- _Problem to work on_:
Output the data once more, exactly as given.

[Exercise inputs Boundary: Start]

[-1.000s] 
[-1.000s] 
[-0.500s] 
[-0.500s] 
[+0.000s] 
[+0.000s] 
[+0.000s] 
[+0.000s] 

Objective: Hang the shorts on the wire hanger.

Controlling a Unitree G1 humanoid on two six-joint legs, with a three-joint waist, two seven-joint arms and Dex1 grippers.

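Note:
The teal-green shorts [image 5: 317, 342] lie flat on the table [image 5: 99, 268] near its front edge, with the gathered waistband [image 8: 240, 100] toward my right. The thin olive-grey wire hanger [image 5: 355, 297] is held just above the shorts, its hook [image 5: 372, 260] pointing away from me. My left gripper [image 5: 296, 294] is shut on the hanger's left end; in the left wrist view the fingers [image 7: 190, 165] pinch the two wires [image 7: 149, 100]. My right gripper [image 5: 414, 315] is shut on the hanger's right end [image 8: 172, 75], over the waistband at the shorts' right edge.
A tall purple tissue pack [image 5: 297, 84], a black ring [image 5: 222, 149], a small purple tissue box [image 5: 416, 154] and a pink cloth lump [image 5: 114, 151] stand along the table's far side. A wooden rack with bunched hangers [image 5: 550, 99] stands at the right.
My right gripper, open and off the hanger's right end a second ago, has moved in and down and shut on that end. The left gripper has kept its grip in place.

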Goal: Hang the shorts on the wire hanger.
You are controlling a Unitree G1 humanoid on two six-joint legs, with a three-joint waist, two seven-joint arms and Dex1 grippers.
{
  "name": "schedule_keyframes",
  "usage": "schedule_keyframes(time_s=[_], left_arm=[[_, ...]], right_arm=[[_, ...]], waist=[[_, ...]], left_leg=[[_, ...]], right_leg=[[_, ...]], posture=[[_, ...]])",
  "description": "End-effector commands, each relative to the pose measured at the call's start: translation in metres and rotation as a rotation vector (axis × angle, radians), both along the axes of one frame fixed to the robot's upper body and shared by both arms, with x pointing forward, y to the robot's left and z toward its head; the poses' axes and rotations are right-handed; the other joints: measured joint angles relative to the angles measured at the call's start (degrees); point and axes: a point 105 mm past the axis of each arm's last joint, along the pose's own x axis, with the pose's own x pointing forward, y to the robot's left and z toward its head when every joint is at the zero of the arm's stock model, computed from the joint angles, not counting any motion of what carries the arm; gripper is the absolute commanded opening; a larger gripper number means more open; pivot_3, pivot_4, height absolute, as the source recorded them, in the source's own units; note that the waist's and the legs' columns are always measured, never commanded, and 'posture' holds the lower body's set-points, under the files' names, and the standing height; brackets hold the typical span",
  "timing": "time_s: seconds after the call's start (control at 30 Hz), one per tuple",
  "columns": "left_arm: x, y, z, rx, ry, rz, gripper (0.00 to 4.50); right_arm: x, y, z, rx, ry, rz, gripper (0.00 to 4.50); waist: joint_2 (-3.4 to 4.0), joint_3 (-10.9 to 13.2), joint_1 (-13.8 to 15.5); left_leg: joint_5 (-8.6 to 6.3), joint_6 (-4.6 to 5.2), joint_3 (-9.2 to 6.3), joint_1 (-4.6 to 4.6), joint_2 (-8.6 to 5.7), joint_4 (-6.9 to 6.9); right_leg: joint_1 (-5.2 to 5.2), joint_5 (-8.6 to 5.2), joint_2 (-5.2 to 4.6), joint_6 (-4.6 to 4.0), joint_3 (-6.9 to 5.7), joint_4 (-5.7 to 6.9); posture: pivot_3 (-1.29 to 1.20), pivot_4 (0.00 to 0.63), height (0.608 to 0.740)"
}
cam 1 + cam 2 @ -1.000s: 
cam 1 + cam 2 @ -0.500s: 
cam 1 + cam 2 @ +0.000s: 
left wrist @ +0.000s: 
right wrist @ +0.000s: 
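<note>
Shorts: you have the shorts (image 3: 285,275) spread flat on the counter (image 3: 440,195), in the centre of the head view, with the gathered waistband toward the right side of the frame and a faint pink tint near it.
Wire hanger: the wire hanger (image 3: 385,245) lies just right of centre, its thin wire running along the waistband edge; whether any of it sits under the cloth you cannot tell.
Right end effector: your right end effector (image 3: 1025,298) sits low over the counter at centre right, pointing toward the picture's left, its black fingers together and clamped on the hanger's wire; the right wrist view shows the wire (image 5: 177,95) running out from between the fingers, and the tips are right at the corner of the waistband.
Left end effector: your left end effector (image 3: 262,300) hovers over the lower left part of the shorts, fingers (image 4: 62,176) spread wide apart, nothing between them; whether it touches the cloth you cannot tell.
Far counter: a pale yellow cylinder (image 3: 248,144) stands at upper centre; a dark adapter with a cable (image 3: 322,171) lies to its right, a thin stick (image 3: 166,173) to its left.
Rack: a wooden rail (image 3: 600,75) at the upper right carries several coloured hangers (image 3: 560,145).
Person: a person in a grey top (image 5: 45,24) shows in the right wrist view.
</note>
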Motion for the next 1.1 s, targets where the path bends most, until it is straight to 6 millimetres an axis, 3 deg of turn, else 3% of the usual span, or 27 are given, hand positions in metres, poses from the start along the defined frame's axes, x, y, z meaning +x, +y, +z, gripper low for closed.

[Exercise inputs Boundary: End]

- _Output below_:
[-1.000s] 
[-1.000s] 
[-0.500s] 
[-0.500s] 
[+0.000s] 
[+0.000s] 
[+0.000s] 
[+0.000s] 

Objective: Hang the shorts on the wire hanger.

Controlling a Unitree G1 humanoid on two six-joint legs, with a three-joint waist, two seven-joint arms and Dex1 grippers.

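Note:
The teal-green shorts [image 5: 317, 342] lie flat on the table [image 5: 99, 268] near its front edge, with the gathered waistband [image 8: 240, 100] toward my right. The thin olive-grey wire hanger [image 5: 355, 297] is held just above the shorts, its hook [image 5: 372, 260] pointing away from me. My left gripper [image 5: 296, 294] is shut on the hanger's left end; in the left wrist view the fingers [image 7: 190, 165] pinch the two wires [image 7: 149, 100]. My right gripper [image 5: 414, 315] is shut on the hanger's right end [image 8: 172, 75], over the waistband at the shorts' right edge.
A tall purple tissue pack [image 5: 297, 84], a black ring [image 5: 222, 149], a small purple tissue box [image 5: 416, 154] and a pink cloth lump [image 5: 114, 151] stand along the table's far side. A wooden rack with bunched hangers [image 5: 550, 99] stands at the right.
My right gripper, open and off the hanger's right end a second ago, has moved in and down and shut on that end. The left gripper has kept its grip in place.
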
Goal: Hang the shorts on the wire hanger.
You are controlling a Unitree G1 humanoid on two six-joint legs, with a three-joint waist, two seven-joint arms and Dex1 grippers.
{
  "name": "schedule_keyframes",
  "usage": "schedule_keyframes(time_s=[_], left_arm=[[_, ...]], right_arm=[[_, ...]], waist=[[_, ...]], left_leg=[[_, ...]], right_leg=[[_, ...]], posture=[[_, ...]])",
  "description": "End-effector commands, each relative to the pose measured at the call's start: translation in metres and rotation as a rotation vector (axis × angle, radians), both along the axes of one frame fixed to the robot's upper body and shared by both arms, with x pointing forward, y to the robot's left and z toward its head; the poses' axes and rotations are right-handed; the other joints: measured joint angles relative to the angles measured at the call's start (degrees); point and axes: a point 105 mm past the axis of each arm's last joint, along the pose's own x axis, with the pose's own x pointing forward, y to the robot's left and z toward its head when every joint is at the zero of the arm's stock model, computed from the joint angles, not counting any motion of what carries the arm; gripper is the absolute commanded opening; a larger gripper number means more open; pivot_3, pivot_4, height absolute, as the source recorded them, in the source's own units; note that the waist's and the legs' columns are always measured, never commanded, and 'posture' holds the lower body's set-points, under the files' names, and the standing height; brackets hold the typical span",
  "timing": "time_s: seconds after the call's start (control at 30 Hz), one per tuple",
  "columns": "left_arm: x, y, z, rx, ry, rz, gripper (0.00 to 4.50); right_arm: x, y, z, rx, ry, rz, gripper (0.00 to 4.50); waist: joint_2 (-3.4 to 4.0), joint_3 (-10.9 to 13.2), joint_1 (-13.8 to 15.5); left_leg: joint_5 (-8.6 to 6.3), joint_6 (-4.6 to 5.2), joint_3 (-9.2 to 6.3), joint_1 (-4.6 to 4.6), joint_2 (-8.6 to 5.7), joint_4 (-6.9 to 6.9); right_leg: joint_1 (-5.2 to 5.2), joint_5 (-8.6 to 5.2), joint_2 (-5.2 to 4.6), joint_6 (-4.6 to 4.0), joint_3 (-6.9 to 5.7), joint_4 (-5.7 to 6.9); posture: pivot_3 (-1.29 to 1.20), pivot_4 (0.00 to 0.63), height (0.608 to 0.740)"
}
cam 1 + cam 2 @ -1.000s: 
cam 1 + cam 2 @ -0.500s: 
cam 1 + cam 2 @ +0.000s: 
left wrist @ +0.000s: 
right wrist @ +0.000s: 
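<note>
Shorts: you have the shorts (image 3: 285,275) spread flat on the counter (image 3: 440,195), in the centre of the head view, with the gathered waistband toward the right side of the frame and a faint pink tint near it.
Wire hanger: the wire hanger (image 3: 385,245) lies just right of centre, its thin wire running along the waistband edge; whether any of it sits under the cloth you cannot tell.
Right end effector: your right end effector (image 3: 1025,298) sits low over the counter at centre right, pointing toward the picture's left, its black fingers together and clamped on the hanger's wire; the right wrist view shows the wire (image 5: 177,95) running out from between the fingers, and the tips are right at the corner of the waistband.
Left end effector: your left end effector (image 3: 262,300) hovers over the lower left part of the shorts, fingers (image 4: 62,176) spread wide apart, nothing between them; whether it touches the cloth you cannot tell.
Far counter: a pale yellow cylinder (image 3: 248,144) stands at upper centre; a dark adapter with a cable (image 3: 322,171) lies to its right, a thin stick (image 3: 166,173) to its left.
Rack: a wooden rail (image 3: 600,75) at the upper right carries several coloured hangers (image 3: 560,145).
Person: a person in a grey top (image 5: 45,24) shows in the right wrist view.
</note>
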Motion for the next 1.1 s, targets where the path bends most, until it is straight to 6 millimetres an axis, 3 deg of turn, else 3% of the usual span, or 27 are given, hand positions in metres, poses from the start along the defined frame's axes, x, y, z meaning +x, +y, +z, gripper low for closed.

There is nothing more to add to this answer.